***** Input material *****
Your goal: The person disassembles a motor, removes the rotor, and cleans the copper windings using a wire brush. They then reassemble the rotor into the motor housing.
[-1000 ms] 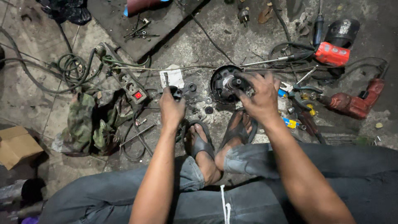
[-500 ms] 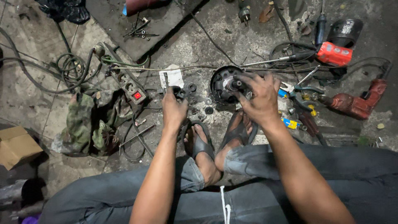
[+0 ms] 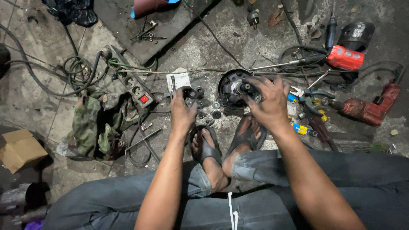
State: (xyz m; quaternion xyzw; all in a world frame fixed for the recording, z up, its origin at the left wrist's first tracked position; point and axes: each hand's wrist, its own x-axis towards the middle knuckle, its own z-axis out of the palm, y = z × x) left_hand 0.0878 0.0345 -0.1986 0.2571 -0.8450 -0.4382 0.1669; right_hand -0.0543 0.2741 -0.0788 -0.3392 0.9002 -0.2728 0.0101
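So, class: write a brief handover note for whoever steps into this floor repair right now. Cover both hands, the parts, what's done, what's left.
Left hand: pinching a small dark part, beside the loose small parts on the floor.
Right hand: gripping the round black motor housing at its central shaft.
Done: housing open, small pieces laid out.
Left: housing and loose pieces are still apart.
Red drill and pliers lie to the right.

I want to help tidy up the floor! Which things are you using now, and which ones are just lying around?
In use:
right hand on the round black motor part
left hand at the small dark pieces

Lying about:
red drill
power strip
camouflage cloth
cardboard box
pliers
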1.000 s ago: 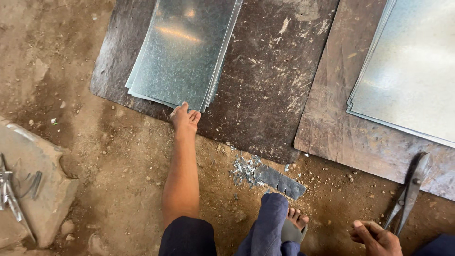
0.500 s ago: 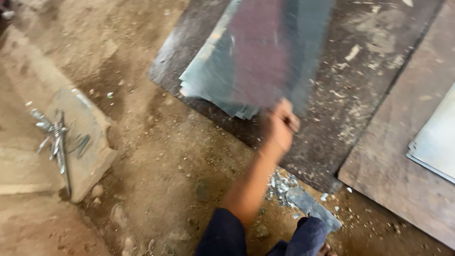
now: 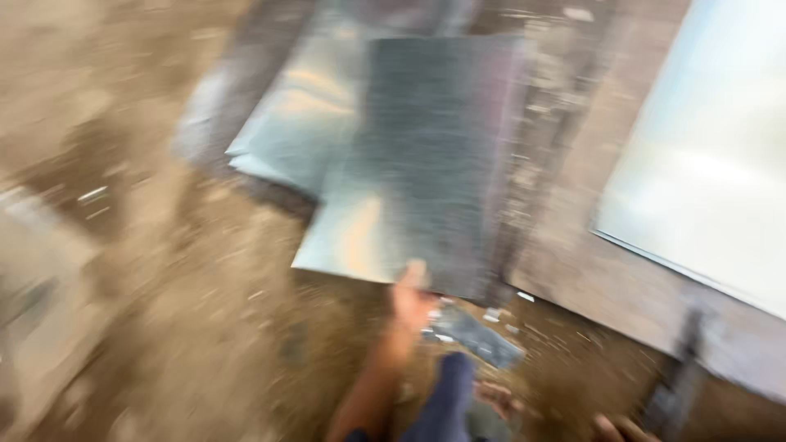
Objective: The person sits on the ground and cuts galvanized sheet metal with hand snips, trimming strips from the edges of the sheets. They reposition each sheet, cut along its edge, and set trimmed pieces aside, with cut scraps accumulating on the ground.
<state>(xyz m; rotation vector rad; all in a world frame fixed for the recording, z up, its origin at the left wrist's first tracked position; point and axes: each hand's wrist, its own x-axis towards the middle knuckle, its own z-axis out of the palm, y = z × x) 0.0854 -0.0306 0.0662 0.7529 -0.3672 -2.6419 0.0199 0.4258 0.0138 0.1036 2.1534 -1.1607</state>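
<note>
The head camera looks down, and the picture is very blurry.

The left hand (image 3: 412,299) is near the middle, a bit toward 6 o'clock. It pinches the near edge of a thin metal sheet (image 3: 426,172), thumb on top. Holding it by the edge lets the hand lift that side, so the sheet tilts up off the pile. The sheet fills the middle of the picture and reaches up toward 12 o'clock.

Under it, toward 10 o'clock, more shiny sheets (image 3: 286,139) lie flat in a stack on a dark board (image 3: 540,147). The board likely keeps them off the dirt floor (image 3: 164,327).

At 3 o'clock a big pale sheet (image 3: 704,164) lies flat on another board, apart from the one in the hand.

Just past the hand, toward 5 o'clock, a small scrap of metal (image 3: 475,336) lies on the ground.

At the bottom edge, near 5 o'clock, a bit of the right hand (image 3: 622,427) shows beside a dark tool (image 3: 675,385). I cannot tell if it is gripping the tool or only lying next to it.

A bare foot (image 3: 495,399) shows at 6 o'clock.
</note>
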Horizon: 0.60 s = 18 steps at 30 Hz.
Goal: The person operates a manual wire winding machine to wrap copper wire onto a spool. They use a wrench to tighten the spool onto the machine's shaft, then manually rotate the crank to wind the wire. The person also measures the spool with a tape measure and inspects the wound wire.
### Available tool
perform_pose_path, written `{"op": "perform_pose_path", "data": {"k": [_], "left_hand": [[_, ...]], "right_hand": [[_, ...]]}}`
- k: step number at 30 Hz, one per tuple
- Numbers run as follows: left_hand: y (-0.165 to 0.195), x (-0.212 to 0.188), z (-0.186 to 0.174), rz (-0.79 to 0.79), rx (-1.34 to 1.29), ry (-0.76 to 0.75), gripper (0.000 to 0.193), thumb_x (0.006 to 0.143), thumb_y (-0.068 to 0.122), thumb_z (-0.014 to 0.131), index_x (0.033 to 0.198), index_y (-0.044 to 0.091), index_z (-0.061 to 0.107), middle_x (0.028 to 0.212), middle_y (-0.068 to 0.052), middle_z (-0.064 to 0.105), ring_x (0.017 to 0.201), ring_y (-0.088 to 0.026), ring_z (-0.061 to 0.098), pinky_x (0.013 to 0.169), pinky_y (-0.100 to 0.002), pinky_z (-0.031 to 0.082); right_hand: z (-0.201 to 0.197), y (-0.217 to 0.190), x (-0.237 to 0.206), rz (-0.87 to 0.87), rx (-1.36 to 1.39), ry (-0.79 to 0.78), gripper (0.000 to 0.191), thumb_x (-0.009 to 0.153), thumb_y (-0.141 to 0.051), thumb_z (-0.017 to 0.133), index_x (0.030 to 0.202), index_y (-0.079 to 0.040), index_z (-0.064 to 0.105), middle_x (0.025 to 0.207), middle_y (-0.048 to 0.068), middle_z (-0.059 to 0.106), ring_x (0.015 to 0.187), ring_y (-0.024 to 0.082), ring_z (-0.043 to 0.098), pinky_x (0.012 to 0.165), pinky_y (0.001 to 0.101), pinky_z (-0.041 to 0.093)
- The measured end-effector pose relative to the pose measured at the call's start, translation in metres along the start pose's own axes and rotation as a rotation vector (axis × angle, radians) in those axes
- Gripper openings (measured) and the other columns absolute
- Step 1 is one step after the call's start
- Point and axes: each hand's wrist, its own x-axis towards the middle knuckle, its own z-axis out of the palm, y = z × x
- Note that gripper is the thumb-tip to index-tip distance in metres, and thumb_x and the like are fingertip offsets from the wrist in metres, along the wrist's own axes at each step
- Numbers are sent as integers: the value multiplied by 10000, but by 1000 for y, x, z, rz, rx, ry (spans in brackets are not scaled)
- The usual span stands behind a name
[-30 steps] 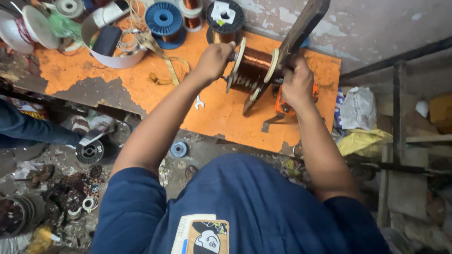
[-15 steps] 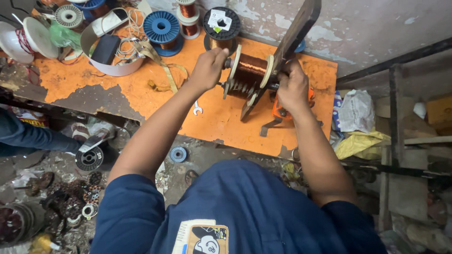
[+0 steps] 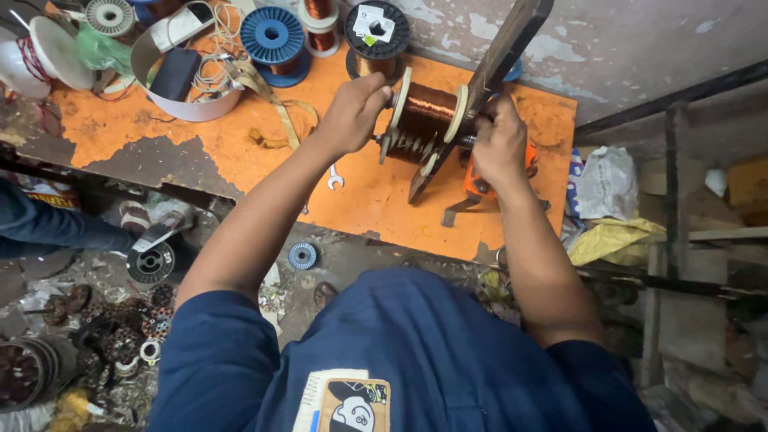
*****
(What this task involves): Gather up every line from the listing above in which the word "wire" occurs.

(Task answer):
Your goal: The person disassembles a motor, removes the rotor, and cleans the copper windings using a wire brush. They then reassemble the rotor into the motor housing.
Goal: The person operates a manual wire winding machine to wrap copper wire onto a spool. They use a wrench to tighten the spool onto the machine's shaft, then manually rotate the crank to wind the wire. The person also measures the spool with a tape measure and inspects the wound wire.

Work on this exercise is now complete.